Lembra como se fosse hoje, ele menino já taludo, de seus doze anos, levando a irmãzinha de cinco anos pelas mãos, os dois irmãos do meio correndo soltos, a mãe carregando no colo o pequenininho de um ano e a sua barriga já bastante grande da caçula. O pai ia na frente, levando a pouca bagagem que tinham.

Quando chegaram em São Paulo, um amigo do pai que havia chegado primeiro arrumou um barraco para eles viverem. Era pequeno, com apenas dois cômodos divididos por uma cortina fina. Os pais dormiam na velha cama, e eles apinhados em colchões velhos. A vida era tão dura quanto no sertão. O mesmo amigo arrumou para o pai e para ele um emprego de ajudante de pedreiro. A mãe conseguiu emprego como diarista. Deixava as crianças com a vizinha que cobrava uma pequena quantia para olhar por elas.

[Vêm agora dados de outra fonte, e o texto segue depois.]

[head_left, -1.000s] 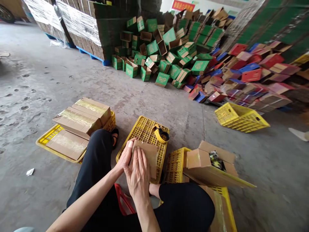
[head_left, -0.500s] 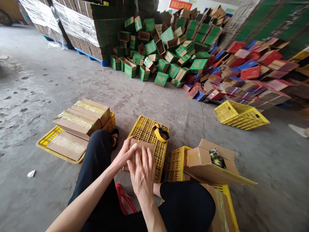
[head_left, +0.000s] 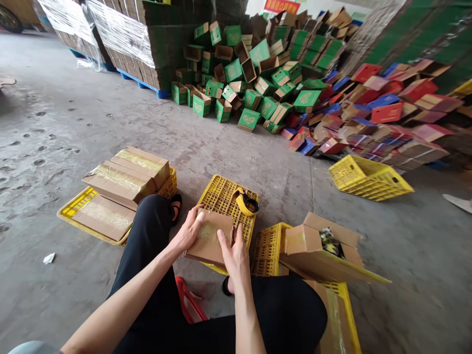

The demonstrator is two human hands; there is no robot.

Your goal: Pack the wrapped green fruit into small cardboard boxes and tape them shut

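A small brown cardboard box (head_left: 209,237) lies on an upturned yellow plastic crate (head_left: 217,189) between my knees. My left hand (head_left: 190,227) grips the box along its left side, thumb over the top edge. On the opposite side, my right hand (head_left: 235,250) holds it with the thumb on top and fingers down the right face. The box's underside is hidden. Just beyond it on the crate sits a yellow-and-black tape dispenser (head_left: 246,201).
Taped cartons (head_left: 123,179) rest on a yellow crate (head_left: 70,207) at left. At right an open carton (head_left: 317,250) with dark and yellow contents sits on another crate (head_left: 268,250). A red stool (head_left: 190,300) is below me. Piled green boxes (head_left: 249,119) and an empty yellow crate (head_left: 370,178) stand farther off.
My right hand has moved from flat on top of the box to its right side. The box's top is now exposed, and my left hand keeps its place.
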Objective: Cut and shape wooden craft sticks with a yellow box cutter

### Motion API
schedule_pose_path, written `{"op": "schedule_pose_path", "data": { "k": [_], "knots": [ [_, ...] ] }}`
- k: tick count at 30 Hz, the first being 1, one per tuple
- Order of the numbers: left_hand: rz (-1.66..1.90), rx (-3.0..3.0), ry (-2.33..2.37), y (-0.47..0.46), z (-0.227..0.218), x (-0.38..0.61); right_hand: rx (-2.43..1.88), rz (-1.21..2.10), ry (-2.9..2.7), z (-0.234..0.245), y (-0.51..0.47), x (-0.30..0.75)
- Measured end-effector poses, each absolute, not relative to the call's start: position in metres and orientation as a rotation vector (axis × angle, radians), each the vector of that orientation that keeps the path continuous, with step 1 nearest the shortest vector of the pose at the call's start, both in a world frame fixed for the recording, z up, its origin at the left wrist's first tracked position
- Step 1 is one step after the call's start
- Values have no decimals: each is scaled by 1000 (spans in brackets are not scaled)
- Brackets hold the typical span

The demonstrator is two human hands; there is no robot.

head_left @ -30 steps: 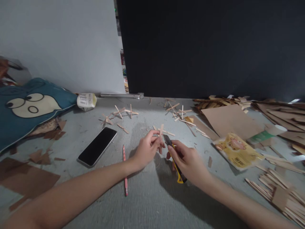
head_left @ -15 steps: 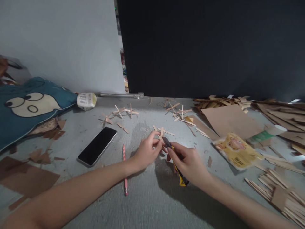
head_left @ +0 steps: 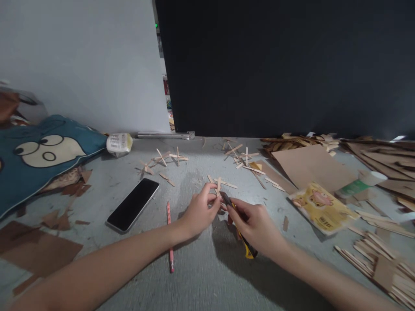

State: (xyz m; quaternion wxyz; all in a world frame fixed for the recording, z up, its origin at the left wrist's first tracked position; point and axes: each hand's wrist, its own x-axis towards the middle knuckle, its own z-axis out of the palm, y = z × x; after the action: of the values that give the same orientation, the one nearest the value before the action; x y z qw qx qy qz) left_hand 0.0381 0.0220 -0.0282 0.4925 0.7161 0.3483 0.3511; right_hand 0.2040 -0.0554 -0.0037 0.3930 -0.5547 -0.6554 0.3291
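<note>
Pinched in the fingers of my left hand is a short wooden craft stick, its end pointing up. My right hand is closed around a yellow and black utility knife, whose dark front end meets the stick at my left fingertips. The blade itself is too small to make out. Just beyond my hands, a few loose sticks lie on the grey table. Under my left forearm passes a pink pencil.
Left of my hands lie a black phone, a blue cushion and cardboard scraps. Crossed sticks stand at the back. To the right are a yellow packet, a cardboard sheet and piled sticks.
The whole view has tilted slightly, so the table things appear a little lower. Both hands keep their grips, with the knife still against the stick.
</note>
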Motion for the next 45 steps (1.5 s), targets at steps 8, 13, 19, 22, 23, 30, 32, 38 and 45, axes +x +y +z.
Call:
{"op": "schedule_pose_path", "data": {
  "k": [8, 13, 19, 22, 23, 30, 32, 38, 45],
  "knots": [
    [827, 1719, 824, 22, -25, 37, -1440, 774, -1691, -8, -53, 203],
    [826, 1743, 823, 21, -25, 37, -1483, 816, -1684, -5, -53, 201],
    [822, 1822, 861, 21, -27, 36, -1491, 796, -1692, -6, -55, 201],
    [798, 1899, 894, 20, -29, 35, -1494, 781, -1696, -8, -57, 200],
    [787, 1924, 899, 20, -29, 34, -1498, 770, -1693, -9, -57, 199],
    [722, 1981, 867, 16, -25, 32, -1503, 739, -1695, -6, -62, 196],
    [755, 1926, 832, 15, -24, 33, -1490, 746, -1665, -6, -63, 195],
    [834, 1814, 778, 18, -23, 35, -1457, 715, -1608, -11, -65, 190],
    [848, 1729, 764, 19, -22, 36, -1419, 708, -1594, -9, -63, 191]
  ]
}}
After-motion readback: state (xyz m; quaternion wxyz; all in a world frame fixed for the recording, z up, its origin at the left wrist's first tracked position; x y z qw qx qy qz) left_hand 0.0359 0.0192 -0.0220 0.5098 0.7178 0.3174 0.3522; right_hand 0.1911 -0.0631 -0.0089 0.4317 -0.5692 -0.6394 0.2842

O trabalho era duro. Nem o pai e muito menos ele sabiam fazer muita coisa. Às vezes faziam piada dos dois. Principalmente dele, chamando de moleque fracote. E ele era fraco mesmo, era só uma criança. Um dia, logo depois de ser chamado de fracote, saiu correndo para um canto e começou a chorar. O pai foi atrás.

— Moleque, o que é isso? Vai amolecer assim. Seja cabra macho. Homem que é homem segura o tranco. Pensa que é fácil pra mim. Não é não. Mas tem de erguer essa cabeça e seguir firme. Eles te chamam de fracote. Vai lá e mostra pra eles quem é o fracote.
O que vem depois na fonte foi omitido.